Es infortunado, pero es la verdad, por mucho que se quiera esconder y negar esta triste realidad, en nuestro amado y maltrecho país la corrupción es algo que nos está carcomiendo por dentro y por fuera, no solo al interior -como en los casos del Control Fiscal, que son apenas una leve muestra de la inmensa gravedad de la terrible descomposición social y política que nos ha invadido; es en casi todas las demás esferas y manifestaciones del Estado y de la Sociedad, es la generalizada pérdida de valores éticos y morales que han invadido el alma nacional y han penetrado los más insondables cimientos de nuestras instituciones. No es solo en las elecciones en donde hay corrupción, es en casi todos y cada uno de los ejercicios humanos, sociales, políticos e institucionales cuando éstos se hacen con el ánimo de sacar provecho ajeno o particular, de beneficiarse y de aprovecharse de la condición de garante que el Estado y la Sociedad le otorgan a algunos de sus ciudadanos, sea cual fuere el proceso o el escenario (público o privado) ante el que se actúa.

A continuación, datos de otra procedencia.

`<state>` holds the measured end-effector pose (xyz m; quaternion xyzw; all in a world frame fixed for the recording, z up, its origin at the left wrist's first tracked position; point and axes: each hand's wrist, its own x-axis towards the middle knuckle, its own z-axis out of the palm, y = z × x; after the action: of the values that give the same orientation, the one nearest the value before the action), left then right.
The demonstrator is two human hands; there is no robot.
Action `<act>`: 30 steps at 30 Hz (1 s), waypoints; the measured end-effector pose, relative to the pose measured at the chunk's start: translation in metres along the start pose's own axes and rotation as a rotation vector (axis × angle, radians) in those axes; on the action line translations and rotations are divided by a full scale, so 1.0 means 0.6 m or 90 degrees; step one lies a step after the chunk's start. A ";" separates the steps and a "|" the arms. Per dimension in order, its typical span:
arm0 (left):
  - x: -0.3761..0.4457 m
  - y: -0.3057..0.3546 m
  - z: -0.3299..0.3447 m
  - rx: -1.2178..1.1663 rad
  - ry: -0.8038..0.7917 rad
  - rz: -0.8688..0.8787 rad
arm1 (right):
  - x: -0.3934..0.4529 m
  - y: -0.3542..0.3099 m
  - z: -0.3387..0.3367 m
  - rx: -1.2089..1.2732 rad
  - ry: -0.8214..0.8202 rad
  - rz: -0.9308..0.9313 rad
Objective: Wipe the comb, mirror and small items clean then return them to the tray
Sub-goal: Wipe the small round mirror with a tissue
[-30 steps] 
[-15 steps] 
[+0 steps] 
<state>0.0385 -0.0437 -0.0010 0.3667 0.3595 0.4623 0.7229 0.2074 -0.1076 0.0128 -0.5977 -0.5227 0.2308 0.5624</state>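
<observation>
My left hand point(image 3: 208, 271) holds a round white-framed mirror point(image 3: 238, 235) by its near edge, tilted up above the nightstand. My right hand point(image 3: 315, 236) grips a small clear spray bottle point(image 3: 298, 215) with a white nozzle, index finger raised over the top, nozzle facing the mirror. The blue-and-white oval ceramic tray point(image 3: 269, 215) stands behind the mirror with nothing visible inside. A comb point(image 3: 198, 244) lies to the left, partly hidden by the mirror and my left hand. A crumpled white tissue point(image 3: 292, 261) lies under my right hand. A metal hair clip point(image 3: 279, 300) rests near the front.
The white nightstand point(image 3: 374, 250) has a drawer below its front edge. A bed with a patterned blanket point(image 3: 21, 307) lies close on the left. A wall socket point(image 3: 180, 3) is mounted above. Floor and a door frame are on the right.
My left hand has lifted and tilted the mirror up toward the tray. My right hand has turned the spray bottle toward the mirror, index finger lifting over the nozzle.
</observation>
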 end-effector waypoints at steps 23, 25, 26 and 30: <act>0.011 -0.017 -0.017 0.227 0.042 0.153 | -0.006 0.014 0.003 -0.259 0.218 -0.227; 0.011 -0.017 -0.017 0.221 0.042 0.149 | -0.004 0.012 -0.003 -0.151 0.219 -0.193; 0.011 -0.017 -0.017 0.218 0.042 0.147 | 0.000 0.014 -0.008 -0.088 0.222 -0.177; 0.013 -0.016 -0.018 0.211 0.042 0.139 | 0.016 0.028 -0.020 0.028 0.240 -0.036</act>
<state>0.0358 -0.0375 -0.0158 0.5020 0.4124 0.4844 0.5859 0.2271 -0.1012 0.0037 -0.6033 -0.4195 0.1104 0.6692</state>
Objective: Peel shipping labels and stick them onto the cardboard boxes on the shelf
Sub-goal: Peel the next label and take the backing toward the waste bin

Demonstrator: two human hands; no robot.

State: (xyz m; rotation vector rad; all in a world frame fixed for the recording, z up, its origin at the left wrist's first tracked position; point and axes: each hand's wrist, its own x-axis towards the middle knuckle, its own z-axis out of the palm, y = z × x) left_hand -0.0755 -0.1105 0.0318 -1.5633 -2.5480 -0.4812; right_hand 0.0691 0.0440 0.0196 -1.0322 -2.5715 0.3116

Escoger al contralor, al procurador, al juez o al fiscal, por voto directo de los ciudadanos, no es en nada subsanante de la problemática que se promete conjurar, cuando lo que está torcido (unos dicen “envenenado”) es el sistema que origina esas elecciones, fundadas en la compra de votos (por no decir que de conciencias, que es lo que realmente ocurre en no pocos eventos de esta índole), en campañas –muchas de las cuales se realizan a través de engañosas acciones, para captar incautos o ingenuos que acuden a los procesos eleccionarios obnubilados por falsos mesías, por vagas e irrealizables promesas que lo único que persiguen es magnificar o maximizar (inflar, decía un académico) liderazgos que muy lejos están de poder alcanzar los estándares de realizaciones y de excelencia que tienen que proponer para poder conseguir el “éxito” propuesto. Hay que reconocer que hacemos parte de un pueblo fácilmente manipulable por las falsas noticias (redes sociales), la promesería, el mesianismo o la esperanza en una promesa o situación que casi nunca llega, por ser irreal o inalcanzable.

Si no se redimen realmente los valores y principios democráticos, políticos y sociales, hoy tan tergiversados y descompuestos (por ese tipo de fenómenos), de nada serviría escoger, por elección directa o indirecta, a este o cualquier otro funcionario o representante, porque sin auténticos, sinceros y reales cambios en el fondo de la sociedad, en el alma y nervio de la democracia, del Estado y del individuo mismo, el sistema estatal y social que nos rige seguirá siendo imperfecto y estos funcionarios prontamente –como suele suceder en nuestra vida real- tendrían que entrar a jugar en el rol que ese sistema corrupto los ponga a participar. Esa es la innegable realidad.

En estas condiciones, esas elecciones constituirían un costosísimo embeleco más, que pasaría a engrasar las poderosas maquinarias electorales que existen para seguirse perpetuando en el poder y sería otro ingrediente para aumentar el abrumador y nada despreciable gasto público con el que tendríamos que seguir cargando todos y cada uno de los colombianos.

*Abogado. Especialista en Planeación de la Participación Comunitaria; en Derecho Constitucional y Normas Penales. Magíster en Gobierno.